[What to work on] Extract from the entries below, exactly as given, only the lines from the line containing "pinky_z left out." to the line containing "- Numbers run", both lines included.
----- Records to process
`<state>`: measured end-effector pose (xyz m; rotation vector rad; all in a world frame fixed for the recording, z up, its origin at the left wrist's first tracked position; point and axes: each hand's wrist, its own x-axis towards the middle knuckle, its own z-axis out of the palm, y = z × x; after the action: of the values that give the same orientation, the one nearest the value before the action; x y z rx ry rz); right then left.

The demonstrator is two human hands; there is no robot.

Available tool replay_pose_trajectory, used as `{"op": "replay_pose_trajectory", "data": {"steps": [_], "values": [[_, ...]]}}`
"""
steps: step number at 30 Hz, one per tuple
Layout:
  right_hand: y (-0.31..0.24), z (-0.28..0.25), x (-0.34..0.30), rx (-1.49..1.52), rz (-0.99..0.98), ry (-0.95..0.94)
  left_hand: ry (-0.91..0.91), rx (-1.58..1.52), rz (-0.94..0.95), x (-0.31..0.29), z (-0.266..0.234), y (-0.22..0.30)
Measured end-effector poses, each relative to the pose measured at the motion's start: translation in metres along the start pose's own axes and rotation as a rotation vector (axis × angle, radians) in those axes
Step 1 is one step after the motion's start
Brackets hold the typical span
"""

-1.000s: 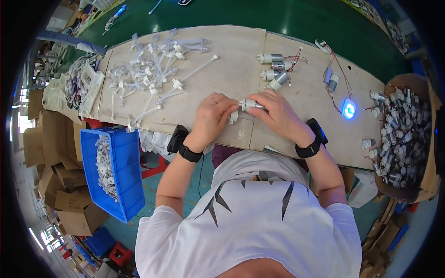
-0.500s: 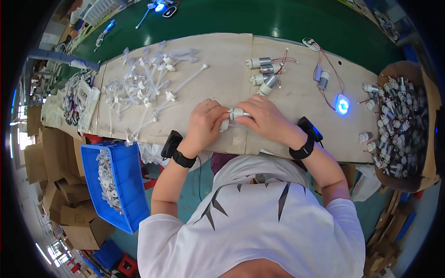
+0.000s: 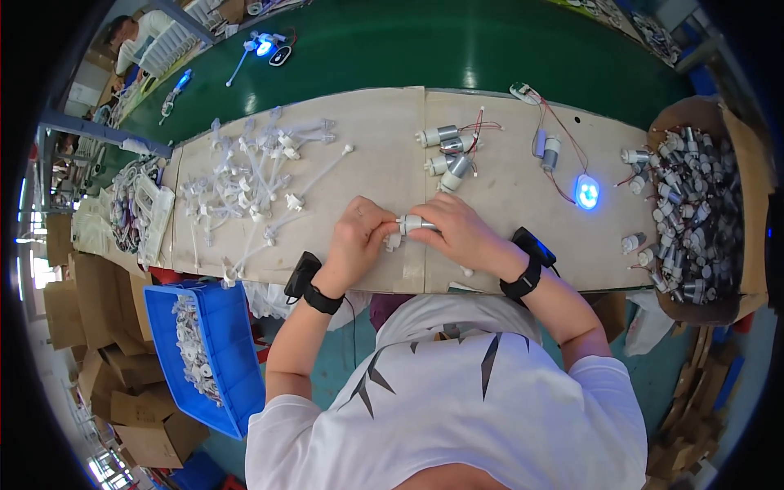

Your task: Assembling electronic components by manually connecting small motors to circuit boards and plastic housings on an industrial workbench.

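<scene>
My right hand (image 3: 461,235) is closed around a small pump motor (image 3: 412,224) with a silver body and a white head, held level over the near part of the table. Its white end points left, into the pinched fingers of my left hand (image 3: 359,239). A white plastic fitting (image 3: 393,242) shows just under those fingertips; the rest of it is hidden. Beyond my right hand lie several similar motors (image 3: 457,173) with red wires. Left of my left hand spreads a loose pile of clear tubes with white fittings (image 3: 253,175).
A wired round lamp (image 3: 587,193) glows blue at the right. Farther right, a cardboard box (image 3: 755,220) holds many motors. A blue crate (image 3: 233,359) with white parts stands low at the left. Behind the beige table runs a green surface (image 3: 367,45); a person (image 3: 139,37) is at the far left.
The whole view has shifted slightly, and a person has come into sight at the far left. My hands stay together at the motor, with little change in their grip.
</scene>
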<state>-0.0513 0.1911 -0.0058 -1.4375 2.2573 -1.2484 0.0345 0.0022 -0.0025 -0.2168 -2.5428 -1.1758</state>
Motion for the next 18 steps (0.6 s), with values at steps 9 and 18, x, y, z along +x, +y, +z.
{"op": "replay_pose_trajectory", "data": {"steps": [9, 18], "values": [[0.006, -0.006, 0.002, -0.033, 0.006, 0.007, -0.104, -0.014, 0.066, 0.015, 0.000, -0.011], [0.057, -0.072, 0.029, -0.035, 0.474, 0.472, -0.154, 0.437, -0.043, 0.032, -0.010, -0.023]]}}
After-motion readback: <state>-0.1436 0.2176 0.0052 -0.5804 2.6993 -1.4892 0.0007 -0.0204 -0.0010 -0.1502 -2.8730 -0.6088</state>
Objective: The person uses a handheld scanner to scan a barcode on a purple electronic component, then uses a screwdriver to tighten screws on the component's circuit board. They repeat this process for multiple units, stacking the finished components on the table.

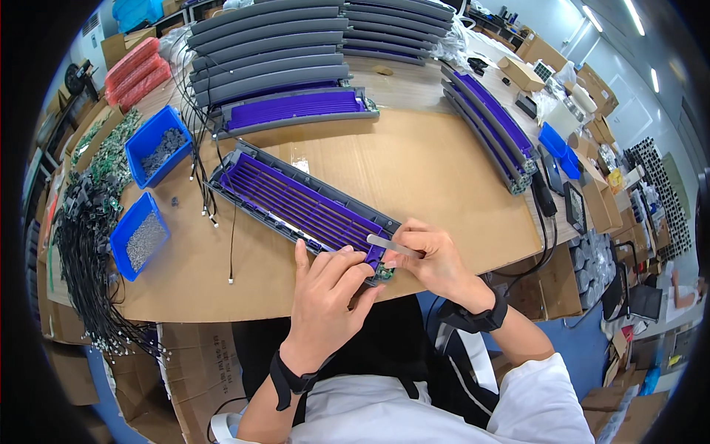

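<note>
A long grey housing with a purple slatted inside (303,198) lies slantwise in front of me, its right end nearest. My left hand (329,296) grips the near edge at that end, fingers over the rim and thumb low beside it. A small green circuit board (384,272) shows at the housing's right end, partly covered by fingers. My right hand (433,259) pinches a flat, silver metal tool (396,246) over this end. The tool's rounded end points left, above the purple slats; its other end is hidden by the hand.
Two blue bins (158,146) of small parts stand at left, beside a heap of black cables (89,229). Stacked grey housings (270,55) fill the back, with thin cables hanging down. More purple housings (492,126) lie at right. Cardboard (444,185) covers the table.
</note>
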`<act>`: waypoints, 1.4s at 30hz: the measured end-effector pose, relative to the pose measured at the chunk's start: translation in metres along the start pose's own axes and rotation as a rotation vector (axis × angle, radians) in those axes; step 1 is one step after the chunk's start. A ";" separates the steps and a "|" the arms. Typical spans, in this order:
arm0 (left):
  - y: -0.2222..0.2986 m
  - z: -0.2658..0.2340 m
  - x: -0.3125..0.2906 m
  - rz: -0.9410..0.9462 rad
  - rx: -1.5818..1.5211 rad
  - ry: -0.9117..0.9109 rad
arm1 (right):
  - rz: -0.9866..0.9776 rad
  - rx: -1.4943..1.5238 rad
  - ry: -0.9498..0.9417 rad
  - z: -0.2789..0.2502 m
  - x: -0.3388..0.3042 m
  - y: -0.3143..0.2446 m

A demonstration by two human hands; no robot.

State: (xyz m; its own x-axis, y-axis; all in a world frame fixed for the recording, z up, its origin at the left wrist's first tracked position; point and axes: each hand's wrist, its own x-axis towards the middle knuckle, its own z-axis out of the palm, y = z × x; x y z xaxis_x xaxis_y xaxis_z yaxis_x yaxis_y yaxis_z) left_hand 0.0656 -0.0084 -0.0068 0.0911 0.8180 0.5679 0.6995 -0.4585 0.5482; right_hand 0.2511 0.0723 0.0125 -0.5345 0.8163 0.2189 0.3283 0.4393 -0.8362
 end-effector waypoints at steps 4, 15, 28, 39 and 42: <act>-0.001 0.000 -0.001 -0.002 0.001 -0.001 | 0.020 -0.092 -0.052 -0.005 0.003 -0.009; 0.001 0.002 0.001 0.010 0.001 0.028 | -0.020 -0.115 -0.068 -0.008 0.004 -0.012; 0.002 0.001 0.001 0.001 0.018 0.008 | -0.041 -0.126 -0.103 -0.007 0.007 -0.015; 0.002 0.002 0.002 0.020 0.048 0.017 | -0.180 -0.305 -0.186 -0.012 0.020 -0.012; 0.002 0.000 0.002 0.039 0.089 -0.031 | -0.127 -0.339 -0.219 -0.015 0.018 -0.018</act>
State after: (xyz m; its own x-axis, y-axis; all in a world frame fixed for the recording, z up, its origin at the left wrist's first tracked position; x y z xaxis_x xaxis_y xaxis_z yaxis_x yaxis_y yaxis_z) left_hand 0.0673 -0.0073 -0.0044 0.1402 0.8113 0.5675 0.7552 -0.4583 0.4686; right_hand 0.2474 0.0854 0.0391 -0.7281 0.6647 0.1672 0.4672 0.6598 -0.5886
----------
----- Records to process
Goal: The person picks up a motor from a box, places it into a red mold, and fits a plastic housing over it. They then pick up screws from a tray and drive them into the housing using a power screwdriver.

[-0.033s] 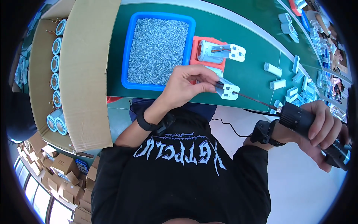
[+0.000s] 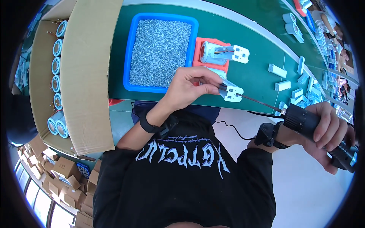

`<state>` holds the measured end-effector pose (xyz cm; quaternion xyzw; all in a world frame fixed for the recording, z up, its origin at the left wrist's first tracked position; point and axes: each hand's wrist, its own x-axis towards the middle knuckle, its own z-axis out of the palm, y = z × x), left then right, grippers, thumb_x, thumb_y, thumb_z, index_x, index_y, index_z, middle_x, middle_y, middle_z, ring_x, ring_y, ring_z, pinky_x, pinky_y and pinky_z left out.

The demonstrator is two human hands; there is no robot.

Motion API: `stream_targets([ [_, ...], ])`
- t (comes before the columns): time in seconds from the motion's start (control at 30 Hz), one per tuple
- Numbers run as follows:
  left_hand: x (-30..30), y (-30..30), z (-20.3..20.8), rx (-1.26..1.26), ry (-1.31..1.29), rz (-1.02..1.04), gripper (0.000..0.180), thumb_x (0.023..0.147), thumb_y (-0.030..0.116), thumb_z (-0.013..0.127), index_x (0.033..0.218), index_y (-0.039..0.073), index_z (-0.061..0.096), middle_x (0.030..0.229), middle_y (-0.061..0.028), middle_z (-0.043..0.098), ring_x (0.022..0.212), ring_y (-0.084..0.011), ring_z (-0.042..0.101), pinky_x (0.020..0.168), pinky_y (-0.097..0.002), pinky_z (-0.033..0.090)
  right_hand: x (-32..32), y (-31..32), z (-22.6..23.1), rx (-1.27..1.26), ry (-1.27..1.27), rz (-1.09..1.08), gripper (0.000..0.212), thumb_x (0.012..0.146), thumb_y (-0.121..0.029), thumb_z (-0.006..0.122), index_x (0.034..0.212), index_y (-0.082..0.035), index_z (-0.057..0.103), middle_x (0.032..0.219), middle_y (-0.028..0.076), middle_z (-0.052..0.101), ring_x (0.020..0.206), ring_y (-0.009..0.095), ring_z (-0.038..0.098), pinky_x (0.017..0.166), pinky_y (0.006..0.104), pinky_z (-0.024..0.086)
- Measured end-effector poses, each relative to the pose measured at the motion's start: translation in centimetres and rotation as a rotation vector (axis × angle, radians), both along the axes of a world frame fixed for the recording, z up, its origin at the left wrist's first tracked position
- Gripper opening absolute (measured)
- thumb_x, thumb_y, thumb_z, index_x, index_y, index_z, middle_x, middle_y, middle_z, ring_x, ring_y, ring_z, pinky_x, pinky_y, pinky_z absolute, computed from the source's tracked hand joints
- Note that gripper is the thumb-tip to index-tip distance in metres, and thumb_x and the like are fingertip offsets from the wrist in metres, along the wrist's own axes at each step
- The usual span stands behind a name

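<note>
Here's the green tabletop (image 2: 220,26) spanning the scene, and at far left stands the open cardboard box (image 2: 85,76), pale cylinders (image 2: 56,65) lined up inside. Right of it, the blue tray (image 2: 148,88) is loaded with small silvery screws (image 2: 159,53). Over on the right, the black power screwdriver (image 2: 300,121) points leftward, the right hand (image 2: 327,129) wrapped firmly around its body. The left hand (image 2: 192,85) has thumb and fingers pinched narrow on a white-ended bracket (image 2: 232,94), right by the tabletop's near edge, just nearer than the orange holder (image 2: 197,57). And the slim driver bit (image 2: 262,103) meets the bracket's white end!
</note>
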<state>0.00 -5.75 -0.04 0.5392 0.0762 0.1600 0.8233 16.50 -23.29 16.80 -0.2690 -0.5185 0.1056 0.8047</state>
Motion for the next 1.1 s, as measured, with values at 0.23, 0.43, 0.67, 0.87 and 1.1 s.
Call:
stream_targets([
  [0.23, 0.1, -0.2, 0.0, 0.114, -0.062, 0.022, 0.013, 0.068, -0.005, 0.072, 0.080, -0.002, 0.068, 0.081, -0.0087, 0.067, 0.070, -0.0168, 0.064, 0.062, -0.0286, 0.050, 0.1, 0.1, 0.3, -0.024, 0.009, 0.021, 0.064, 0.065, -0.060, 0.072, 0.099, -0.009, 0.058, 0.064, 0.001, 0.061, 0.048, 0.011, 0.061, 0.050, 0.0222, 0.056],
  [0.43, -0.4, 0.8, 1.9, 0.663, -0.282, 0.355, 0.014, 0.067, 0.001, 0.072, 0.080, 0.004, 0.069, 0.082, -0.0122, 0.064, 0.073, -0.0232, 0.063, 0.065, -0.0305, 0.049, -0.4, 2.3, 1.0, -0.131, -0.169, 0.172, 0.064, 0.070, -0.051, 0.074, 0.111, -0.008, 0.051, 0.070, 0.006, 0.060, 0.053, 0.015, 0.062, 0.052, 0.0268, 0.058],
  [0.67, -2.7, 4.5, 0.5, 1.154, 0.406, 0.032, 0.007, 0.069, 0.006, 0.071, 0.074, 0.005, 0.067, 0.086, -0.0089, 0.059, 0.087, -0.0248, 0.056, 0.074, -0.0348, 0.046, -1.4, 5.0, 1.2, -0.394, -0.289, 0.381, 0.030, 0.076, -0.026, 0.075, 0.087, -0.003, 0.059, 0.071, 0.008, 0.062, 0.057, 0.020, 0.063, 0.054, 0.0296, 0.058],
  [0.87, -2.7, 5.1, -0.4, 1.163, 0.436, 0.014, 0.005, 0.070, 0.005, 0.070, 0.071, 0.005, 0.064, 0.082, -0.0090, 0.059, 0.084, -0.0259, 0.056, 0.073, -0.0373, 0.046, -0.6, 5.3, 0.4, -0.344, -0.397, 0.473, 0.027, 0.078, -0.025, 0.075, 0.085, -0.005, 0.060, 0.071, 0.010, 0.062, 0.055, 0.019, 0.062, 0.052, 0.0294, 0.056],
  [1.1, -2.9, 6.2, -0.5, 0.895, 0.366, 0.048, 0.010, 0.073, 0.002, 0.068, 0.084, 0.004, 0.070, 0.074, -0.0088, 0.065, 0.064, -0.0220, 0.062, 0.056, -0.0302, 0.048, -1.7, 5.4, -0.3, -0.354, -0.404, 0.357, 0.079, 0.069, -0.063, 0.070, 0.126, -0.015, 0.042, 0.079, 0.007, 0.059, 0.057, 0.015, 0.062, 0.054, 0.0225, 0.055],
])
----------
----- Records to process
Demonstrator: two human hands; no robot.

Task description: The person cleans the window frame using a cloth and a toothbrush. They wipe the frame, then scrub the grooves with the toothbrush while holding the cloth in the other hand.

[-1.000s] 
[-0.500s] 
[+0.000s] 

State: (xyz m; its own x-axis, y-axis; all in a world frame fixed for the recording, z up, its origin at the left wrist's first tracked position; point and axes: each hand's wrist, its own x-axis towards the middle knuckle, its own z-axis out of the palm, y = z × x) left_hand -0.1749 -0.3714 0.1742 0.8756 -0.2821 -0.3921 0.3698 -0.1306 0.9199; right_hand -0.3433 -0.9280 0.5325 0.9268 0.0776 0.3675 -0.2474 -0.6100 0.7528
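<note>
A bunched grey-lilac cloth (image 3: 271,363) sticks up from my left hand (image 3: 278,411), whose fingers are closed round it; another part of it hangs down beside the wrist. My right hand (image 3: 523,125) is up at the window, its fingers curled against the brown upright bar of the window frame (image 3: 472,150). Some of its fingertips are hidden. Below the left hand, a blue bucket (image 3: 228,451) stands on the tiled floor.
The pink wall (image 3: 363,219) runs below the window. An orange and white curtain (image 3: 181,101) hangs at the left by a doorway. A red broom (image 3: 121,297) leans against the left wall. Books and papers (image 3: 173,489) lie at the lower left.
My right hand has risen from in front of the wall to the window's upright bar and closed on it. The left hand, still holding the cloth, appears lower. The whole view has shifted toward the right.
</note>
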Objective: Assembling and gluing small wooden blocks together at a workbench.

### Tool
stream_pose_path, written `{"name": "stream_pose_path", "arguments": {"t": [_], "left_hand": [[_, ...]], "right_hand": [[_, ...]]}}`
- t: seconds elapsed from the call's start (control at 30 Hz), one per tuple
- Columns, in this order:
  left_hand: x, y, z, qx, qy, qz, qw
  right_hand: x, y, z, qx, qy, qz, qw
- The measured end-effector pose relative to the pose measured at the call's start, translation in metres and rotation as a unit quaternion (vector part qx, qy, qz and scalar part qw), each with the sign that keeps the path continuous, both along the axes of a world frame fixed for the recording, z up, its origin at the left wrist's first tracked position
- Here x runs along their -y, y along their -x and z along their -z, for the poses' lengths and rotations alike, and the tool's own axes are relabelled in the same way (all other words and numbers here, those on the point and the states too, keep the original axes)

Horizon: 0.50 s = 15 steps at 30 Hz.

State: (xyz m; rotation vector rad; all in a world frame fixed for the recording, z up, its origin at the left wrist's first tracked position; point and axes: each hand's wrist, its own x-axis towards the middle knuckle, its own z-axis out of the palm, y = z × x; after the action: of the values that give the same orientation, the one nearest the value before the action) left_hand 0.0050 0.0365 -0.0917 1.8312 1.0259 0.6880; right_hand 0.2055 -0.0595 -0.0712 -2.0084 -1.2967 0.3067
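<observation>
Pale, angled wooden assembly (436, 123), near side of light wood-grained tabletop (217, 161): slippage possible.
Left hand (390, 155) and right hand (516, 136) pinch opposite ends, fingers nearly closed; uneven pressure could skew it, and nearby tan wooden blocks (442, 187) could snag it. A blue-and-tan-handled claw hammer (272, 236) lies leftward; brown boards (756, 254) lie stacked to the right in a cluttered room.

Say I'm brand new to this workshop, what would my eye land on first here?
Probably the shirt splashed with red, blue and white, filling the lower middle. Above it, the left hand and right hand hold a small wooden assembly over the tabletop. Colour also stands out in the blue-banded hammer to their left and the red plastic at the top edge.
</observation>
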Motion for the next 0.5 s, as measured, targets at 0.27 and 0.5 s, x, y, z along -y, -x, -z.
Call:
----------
[Task solution]
`<state>` holds the measured end-effector pose (xyz cm; quaternion xyzw; all in a world frame fixed for the recording, z up, its origin at the left wrist's first tracked position; point and axes: each hand's wrist, its own x-axis towards the middle knuckle, its own z-axis out of the palm, y = z × x), left then right, grippers, thumb_x, thumb_y, thumb_z, index_x, index_y, index_z, middle_x, middle_y, middle_z, ring_x, ring_y, ring_z, pinky_x, pinky_y and pinky_z left out.

The demonstrator is two human hands; there is no robot.

Motion API: `stream_targets([ [_, ...], ])`
- t (comes before the columns): time in seconds from the motion's start (control at 30 Hz), one per tuple
- Numbers run as follows:

This finishes the answer.